* What is required *
Where does "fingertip" occur in the listing? Copy every line that holds it.

* Given information *

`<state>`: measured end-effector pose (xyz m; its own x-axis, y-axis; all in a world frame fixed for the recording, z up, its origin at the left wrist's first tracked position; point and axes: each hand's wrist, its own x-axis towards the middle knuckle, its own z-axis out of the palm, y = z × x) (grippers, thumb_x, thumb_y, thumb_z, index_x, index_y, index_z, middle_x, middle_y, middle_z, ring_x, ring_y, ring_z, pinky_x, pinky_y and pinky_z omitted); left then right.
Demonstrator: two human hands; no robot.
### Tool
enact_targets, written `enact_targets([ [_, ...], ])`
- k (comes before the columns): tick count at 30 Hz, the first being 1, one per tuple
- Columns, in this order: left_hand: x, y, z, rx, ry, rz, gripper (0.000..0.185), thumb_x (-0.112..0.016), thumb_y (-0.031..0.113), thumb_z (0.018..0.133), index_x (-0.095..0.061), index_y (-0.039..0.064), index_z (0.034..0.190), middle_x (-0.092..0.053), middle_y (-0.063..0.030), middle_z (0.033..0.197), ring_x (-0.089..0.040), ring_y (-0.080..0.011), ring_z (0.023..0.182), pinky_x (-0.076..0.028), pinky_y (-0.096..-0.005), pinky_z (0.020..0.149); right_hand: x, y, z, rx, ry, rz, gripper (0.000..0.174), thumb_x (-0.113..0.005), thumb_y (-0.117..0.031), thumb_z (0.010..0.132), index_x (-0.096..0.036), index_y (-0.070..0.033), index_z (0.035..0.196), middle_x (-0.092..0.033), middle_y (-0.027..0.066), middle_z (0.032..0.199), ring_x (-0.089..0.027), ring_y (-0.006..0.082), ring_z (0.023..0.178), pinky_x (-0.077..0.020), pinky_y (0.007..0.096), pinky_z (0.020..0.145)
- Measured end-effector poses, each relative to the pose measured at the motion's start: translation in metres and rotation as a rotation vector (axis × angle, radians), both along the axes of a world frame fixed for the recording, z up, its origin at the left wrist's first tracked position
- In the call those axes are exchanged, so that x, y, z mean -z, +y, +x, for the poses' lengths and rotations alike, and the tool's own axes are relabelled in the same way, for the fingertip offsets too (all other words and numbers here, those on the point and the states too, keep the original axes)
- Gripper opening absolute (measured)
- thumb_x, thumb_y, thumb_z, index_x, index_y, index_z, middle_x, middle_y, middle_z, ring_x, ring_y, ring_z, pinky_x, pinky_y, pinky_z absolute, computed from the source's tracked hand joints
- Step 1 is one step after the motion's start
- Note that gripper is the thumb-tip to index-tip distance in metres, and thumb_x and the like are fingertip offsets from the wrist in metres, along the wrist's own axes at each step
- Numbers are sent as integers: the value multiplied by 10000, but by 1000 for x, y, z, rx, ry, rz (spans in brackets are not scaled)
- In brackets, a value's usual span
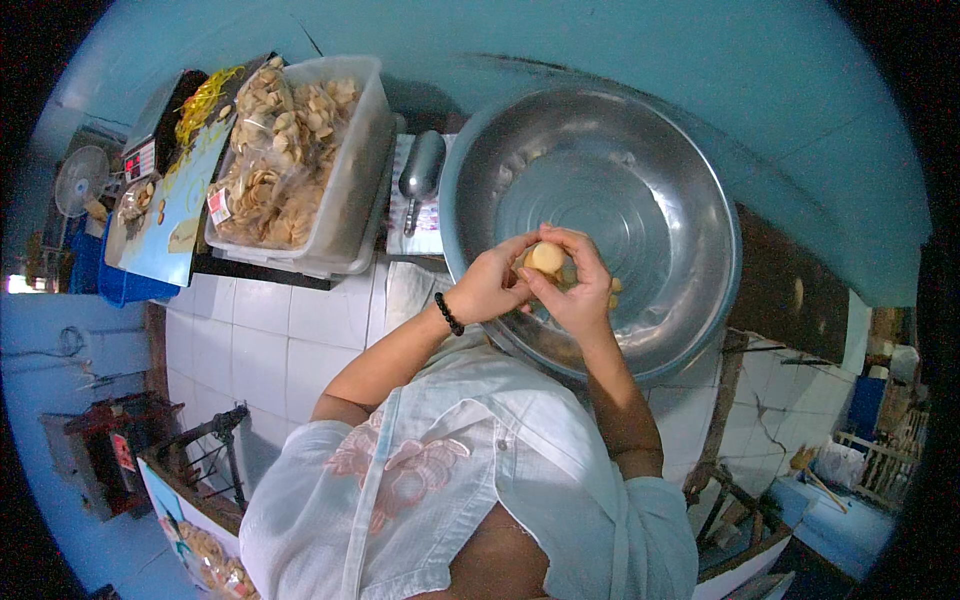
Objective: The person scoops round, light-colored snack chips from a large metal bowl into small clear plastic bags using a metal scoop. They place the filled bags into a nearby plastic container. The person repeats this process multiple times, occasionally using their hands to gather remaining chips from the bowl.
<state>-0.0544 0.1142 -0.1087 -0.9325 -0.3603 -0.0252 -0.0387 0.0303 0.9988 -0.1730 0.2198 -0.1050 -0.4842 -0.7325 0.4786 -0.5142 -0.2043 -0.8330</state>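
My left hand (489, 283) and my right hand (576, 283) meet over the near side of a large, round steel basin (592, 202). Between their curved fingers sit a few round, pale-yellow biscuit-like pieces (548, 257), the top one seen flat side up. Both thumbs rest close to these pieces, and how many there are is partly hidden by the fingers. A few more small yellow pieces (615, 292) show in the basin beside my right hand. A black bead bracelet (448, 313) circles my left wrist.
Left of the basin lies a metal scoop (423, 172). Beyond it stands a translucent plastic tub (352, 172) holding bagged round biscuits (262, 157). A digital scale (142, 154), yellow ties (202, 105) and a light-blue board (169, 232) are farther left. A blue wall (675, 45) rises behind the basin.
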Motion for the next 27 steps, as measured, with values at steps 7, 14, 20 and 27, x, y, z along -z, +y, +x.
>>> enact_targets([
  [7, -3, -22, 8, 9, -112, -32, 622, -501, -71, 817, -320, -14, 1409, -600, -128, 1130, -631, -103, 657, -531, -239, 568, 37, 21, -77, 277, -120, 174, 331, -654, 0, 822, -561, 0, 1139, -599, 153, 1151, -606, 204, 1026, -500, 337, 861],
  [14, 4, -51, 16, -1, -150, -138, 695, -439, -108, 774, -287, 16, 1441, -456, -161, 1361, -626, -119, 693, -547, -241, 625, 169, 87, -161, 57, 388, 1211, 770, -757, -90, 707, -359, -121, 1366, -443, 201, 1266, -502, 391, 1146, -460, 464, 932],
  [20, 24, -29, 3, 81, -170, 35, 726, -468, -105, 793, -241, 41, 1467, -370, -167, 1441, -617, -110, 684, -550, -239, 626, 214, 82, -149, -134, 346, 1269, 956, -786, -156, 637, -263, -139, 1437, -321, 227, 1355, -401, 465, 1214, -409, 485, 1006],
  [27, 10, -8, -11, 203, -179, 124, 732, -479, -95, 803, -200, 11, 1471, -395, -156, 1394, -651, -117, 712, -551, -238, 626, 242, 36, -79, -565, -42, 662, 710, -699, -327, 763, -418, -74, 1363, -429, 211, 1352, -463, 378, 1197, -398, 482, 991],
])
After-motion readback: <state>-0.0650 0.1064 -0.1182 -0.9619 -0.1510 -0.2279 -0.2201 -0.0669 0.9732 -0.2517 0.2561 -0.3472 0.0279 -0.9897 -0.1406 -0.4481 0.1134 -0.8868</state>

* Output of the exercise *
- In the call those axes are exchanged, so that x, y, z mean -z, +y, +x, for the poses' lengths and rotations alike, and the tool's own axes are relabelled in the same way, for the fingertip offsets too (all other words and numbers here, those on the point and the states too, keep the original axes)
- Note that gripper is the thumb-tip to index-tip distance in metres, and thumb_x and the like are fingertip offsets from the wrist in metres, along the wrist's own axes at each step

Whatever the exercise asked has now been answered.